Judge which businesses suffer most from this problem, and will be most prepared to pay money to have it fixed. This is your new market. Select which channel can do the best job at uncovering this problem, and that’s your new channel. And determine what a complete solution to this problem looks like. That is your new offering.


Having recast your strategy, we now need to help our prospective buyers to act. Business buyers don’t just wake up in the morning and decide to purchase something. They take a journey:

  • first, buyers have no problem;

  • then they do;

  • then they know they need a solution;

  • then they consider their options;

  • then they choose between those options;

  • and finally they receive the benefits for which they had hoped.

We refer to this progression of thought as ‘the buyer’s journey‘. Depending on the business, it may take months or even years for the stages to play out.

But the selling process does not – and cannot – precisely follow this path. There are steps the seller must take that are important for the seller but which are not part of the buyer’s journey. So how do you align the journeys of the buyer and seller?

Marketing is a crucial means of identifying and managing the steps in the journey. Begin by identifying the problems your best customers faced before they came to you – what was the pattern? Then set out to find more businesses that match this pattern, and position your business with this new group.

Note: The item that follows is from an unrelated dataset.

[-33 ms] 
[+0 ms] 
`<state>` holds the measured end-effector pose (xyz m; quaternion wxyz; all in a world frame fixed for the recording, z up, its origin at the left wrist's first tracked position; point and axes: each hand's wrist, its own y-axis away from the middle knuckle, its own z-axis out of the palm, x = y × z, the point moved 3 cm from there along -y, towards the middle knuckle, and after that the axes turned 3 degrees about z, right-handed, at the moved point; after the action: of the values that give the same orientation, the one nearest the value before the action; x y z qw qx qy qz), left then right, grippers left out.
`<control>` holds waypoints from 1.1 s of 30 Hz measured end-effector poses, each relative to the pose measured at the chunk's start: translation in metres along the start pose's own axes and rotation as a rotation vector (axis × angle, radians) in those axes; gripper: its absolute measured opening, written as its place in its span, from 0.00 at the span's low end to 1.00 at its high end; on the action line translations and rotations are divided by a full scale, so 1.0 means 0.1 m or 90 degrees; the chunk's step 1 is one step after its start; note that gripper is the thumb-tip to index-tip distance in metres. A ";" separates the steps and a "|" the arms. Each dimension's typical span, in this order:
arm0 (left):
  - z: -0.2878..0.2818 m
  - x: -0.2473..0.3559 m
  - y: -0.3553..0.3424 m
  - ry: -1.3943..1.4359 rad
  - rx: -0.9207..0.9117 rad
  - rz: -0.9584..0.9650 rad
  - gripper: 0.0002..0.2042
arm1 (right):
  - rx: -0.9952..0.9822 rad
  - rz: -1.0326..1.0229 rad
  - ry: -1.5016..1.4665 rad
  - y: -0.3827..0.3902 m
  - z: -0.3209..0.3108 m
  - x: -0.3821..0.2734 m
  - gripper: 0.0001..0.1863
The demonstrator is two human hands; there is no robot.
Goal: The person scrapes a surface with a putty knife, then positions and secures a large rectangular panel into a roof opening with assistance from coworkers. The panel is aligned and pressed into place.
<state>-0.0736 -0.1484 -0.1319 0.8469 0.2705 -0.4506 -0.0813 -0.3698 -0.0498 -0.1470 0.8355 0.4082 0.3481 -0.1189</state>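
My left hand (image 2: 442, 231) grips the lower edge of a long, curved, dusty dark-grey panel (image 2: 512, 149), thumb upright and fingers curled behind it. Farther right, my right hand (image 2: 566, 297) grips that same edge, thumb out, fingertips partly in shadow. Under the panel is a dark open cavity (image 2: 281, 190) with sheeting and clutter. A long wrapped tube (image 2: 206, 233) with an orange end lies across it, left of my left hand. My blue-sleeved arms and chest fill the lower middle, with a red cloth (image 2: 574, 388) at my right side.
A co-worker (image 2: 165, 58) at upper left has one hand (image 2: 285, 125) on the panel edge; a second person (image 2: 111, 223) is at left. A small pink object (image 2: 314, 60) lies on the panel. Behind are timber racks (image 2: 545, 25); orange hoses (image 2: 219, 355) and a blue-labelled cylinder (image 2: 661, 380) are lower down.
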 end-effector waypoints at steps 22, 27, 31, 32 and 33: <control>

Incisive marketing helps deliver to sales departments the information and tools to convince buyers that the pain of inaction will be greater than the pain of action. You need to help sales people to spell out the repercussions for the buyer if they procrastinate.

Use avenues such as seminars or articles in trade journals to alert buyers to their potential troubles and let them know that you have experience in solving the chosen problem. Your tactics need to help buyers take each step in their journey.

It all boils down to the fact that businesses pay money to have their problems solved. Choose the right one, help your buyers see it – and profit.